Your instructions ::
Read through the data and count the lines that contain the string "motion"; give only the result.

[Opening Collected material section]

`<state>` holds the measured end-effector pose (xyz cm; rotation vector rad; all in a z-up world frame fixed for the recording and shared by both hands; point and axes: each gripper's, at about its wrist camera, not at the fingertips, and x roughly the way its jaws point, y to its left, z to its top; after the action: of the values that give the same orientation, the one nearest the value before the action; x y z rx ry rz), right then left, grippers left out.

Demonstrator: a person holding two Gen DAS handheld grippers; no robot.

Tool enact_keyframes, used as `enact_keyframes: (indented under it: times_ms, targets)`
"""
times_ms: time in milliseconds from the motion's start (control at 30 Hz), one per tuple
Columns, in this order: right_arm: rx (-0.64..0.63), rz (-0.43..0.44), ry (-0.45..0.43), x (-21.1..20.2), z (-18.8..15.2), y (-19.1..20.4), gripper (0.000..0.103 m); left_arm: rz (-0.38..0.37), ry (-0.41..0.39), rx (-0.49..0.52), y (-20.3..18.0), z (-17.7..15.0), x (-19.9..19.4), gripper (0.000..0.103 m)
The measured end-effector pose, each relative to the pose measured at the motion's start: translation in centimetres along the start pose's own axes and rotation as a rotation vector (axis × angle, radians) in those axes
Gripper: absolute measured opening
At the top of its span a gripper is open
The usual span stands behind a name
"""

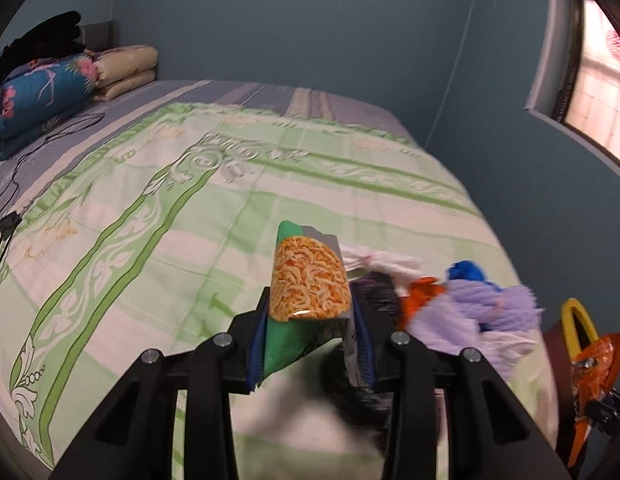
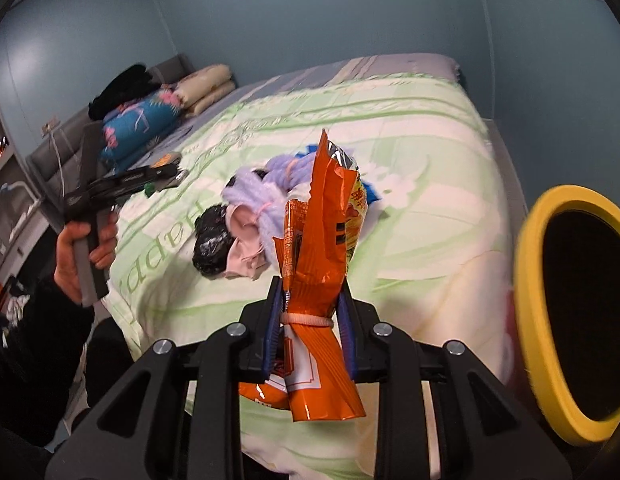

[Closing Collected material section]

Result of this exercise ::
2